The output should be all lines of the entries below in which the word "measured" occurs.

────────────────────

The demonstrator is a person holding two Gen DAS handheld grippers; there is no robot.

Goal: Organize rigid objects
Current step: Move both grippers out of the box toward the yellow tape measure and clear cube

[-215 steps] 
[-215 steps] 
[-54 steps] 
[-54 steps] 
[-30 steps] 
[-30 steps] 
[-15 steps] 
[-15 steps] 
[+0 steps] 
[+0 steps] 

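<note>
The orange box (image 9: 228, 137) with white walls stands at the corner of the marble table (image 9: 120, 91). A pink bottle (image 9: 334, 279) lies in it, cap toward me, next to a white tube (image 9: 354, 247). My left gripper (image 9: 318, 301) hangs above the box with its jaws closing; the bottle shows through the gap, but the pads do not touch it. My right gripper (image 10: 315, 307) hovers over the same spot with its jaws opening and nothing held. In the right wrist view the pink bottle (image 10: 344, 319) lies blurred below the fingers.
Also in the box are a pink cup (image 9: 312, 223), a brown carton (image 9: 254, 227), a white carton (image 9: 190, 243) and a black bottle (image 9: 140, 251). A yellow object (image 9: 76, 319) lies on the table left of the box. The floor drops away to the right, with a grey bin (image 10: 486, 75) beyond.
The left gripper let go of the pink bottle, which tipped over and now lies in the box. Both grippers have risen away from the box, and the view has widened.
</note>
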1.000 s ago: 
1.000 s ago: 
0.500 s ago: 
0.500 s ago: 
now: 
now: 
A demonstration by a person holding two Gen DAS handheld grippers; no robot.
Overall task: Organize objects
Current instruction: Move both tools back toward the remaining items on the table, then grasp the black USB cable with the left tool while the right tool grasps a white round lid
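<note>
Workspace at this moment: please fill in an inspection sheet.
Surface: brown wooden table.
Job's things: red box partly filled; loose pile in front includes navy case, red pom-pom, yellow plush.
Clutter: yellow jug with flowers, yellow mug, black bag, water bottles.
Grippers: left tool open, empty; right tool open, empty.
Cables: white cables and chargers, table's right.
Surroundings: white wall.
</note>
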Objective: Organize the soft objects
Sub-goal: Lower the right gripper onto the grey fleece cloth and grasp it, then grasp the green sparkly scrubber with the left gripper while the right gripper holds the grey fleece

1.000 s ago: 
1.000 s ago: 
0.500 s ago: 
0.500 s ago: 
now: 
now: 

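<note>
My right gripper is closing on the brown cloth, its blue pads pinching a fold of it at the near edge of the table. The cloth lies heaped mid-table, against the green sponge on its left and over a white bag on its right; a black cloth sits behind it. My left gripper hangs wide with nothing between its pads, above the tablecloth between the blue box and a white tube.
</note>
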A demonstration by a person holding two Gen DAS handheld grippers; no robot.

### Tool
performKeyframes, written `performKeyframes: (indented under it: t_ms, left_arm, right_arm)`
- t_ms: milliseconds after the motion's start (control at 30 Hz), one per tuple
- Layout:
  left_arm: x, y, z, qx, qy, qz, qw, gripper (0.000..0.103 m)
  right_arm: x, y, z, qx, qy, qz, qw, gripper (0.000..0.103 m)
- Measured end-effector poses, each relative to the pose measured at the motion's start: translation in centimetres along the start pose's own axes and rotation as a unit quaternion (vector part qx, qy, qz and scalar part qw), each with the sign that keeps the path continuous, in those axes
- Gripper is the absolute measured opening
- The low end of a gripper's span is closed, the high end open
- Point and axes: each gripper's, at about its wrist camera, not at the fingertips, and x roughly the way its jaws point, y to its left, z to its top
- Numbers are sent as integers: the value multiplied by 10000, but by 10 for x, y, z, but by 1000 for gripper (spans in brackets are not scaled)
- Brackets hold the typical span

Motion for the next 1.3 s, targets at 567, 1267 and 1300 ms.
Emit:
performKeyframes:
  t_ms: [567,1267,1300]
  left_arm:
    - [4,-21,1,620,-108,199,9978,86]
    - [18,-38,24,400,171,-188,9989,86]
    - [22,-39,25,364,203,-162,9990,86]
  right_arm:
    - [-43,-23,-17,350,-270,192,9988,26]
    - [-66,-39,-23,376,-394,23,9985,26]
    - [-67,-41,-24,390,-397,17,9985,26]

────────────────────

[TASK ANSWER]
- Measured end-effector poses, each relative to the pose measured at the motion's start: translation in centimetres along the start pose's own axes and rotation as a unit quaternion (vector part qx, qy, qz and scalar part qw), each with the sign that keeps the path continuous, in those axes
- Gripper is the absolute measured opening

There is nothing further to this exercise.